Benchmark and Experimental Setup

Given the absence of appropriate public datasets, UniHAGen-Bench is constructed by mixing and aligning samples from VGGSound (non-speech environmental sound), LRS3 (speech video), and CommonVoice (TTS speech). Three scenarios reflecting the UniHAGen taxonomy are synthesized by mixing on/off-screen sources with random SNRs; the benchmark comprises 1,003 test samples stratified across all configurations.
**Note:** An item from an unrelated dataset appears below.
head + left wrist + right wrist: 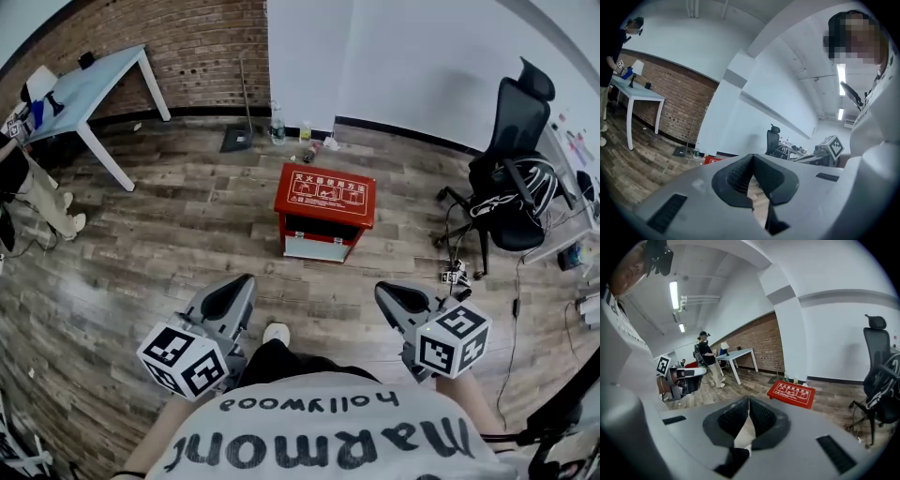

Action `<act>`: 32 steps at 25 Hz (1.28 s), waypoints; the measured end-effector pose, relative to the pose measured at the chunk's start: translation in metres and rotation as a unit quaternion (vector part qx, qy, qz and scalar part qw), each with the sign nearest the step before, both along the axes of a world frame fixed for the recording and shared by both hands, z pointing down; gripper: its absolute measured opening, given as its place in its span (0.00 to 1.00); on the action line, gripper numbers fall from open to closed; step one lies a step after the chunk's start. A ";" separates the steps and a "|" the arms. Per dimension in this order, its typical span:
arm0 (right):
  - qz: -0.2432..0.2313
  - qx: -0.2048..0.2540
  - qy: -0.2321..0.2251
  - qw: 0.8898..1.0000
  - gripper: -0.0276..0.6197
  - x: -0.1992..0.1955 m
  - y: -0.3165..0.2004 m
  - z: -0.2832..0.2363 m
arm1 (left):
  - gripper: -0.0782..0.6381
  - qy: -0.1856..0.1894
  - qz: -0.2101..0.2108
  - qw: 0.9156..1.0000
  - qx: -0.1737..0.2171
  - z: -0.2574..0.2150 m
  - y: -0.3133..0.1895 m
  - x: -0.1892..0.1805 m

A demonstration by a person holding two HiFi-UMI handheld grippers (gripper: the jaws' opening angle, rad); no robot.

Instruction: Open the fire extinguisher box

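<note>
Head view: fire extinguisher box (324,208) stood on floor (187,234), lid down; left gripper (236,286) and right gripper (390,294) were both pinched together, empty.

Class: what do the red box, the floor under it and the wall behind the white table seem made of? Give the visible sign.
Red rectangular fire extinguisher box: likely painted sheet metal, smooth and slightly glossy; crisp folded edges, though plastic is possible.
Grey-brown plank floor: wood or wood-look laminate, matt; grain and board seams.
Reddish-brown wall: brick, rough matt; mortar lines in courses.
</note>
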State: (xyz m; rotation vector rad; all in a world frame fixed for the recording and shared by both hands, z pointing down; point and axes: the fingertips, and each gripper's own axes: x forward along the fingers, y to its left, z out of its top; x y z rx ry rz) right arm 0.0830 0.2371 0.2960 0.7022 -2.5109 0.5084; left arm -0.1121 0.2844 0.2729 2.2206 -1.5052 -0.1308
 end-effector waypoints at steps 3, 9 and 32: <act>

Careful curation and controlled condition assignment facilitates rigorous benchmarking of holistic and universal generation capacity.

Evaluation metrics span Fréchet Audio Distance (FAD) and Mean KL Divergence (MKL) for generation quality, WER/CER/PER for speech fidelity, AT/AV for semantic alignment, DeSync for temporal alignment, and four MOS subjective ratings for overall, environmental, speech, and temporal quality.

Quantitative and Qualitative Results

OmniSonic achieves dominant or SoTA results across nearly all benchmarks:

• Generation Quality: FAD (3.07), MKL (2.79) indicating distributional proximity to ground-truth well beyond prior art.
• Semantic Alignment: AT/AV mean (18.54) surpasses prior SoTA by a significant margin.
• Speech Accuracy: Consistently low WER/CER/PER, besting speech-specialized TTS models and text-video fusion systems.
• Subjective Ratings: MOS-Q: 4.35, MOS-EF: 4.42, MOS-SF: 4.74, and MOS-T: 4.29, reflecting high listener-perceived fidelity, relevance, and naturalness.

Failure modes are linked to the sole reliance on CLIP for visual features, limiting precise synchronization in static or weakly dynamic settings, as reflected in slightly inferior DeSync scores relative to Synchformer-based systems.

Figure 3: Spectrograms of OmniSonic outputs and ground-truth in complex multi-source scenes, showing close fidelity and accurate source separation.

Figure 4: Effect of MoE Gating ablation in real-world samples; suppression of branches leads to modality omission or degraded mix quality, confirming necessity for adaptive balancing.

Subjective and Qualitative Analysis

Detailed inspection reveals consistent failure of prior models to simultaneously handle mixed speech-environmental cases. Text-to-audio models either neglect off-screen sources or lack temporal alignment. Single-domain speech models generate intelligible speech but with noisy, unrealistic environments and poor visual grounding. OmniSonic, by contrast, is consistently able to synthesize complete, high-fidelity auditory scenes with accurate and natural blending of both on- and off-screen events, and robust cross-modal content alignment.

Implications, Limitations, and Theoretical Insights

This work signifies a substantive advance in universal multimodal coordination for generative audio models by both (1) formally specifying the UniHAGen task/benchmark, and (2) demonstrating a scalable system capable of handling previously unsolved mixed-domain and spatial configurations. Notably, the TriAttn-DiT + MoE architecture establishes a strong architectural precedent for subsequent research in multimodal fusion, highlighting the significance of dynamic conditional weighting.

Practically, these results foreshadow applicability in automated foley, video restoration for legacy content, immersive XR experiences, and multimodal embodied agents requiring nuanced auditory scene construction.

Limitations include the synthetic nature of training samples (potentially lacking organic cross-modal correlations present in true wild data), and the current visual encoder's temporal expressivity. Future work should address collection or simulation of in-the-wild corpora and development of temporally attentive visual encoders, as well as multi-lingual and domain transfer generalization.

Figure 5: Subjective evaluation interface for human rating, critical for robust perceptual assessment and model validation.

Conclusion

OmniSonic, as introduced for the UniHAGen task, delivers state-of-the-art results for universal holistic audio generation from video and text, enabled by a flow-matching diffusion backbone, triple cross-attention, and adaptive MoE gating. Ablative and comparative analyses verify each architectural decision and demonstrate substantial improvements over specialized and holistic-only baselines. This framework defines a robust technical foundation and benchmark for subsequent advances in holistic, multimodal audio synthesis.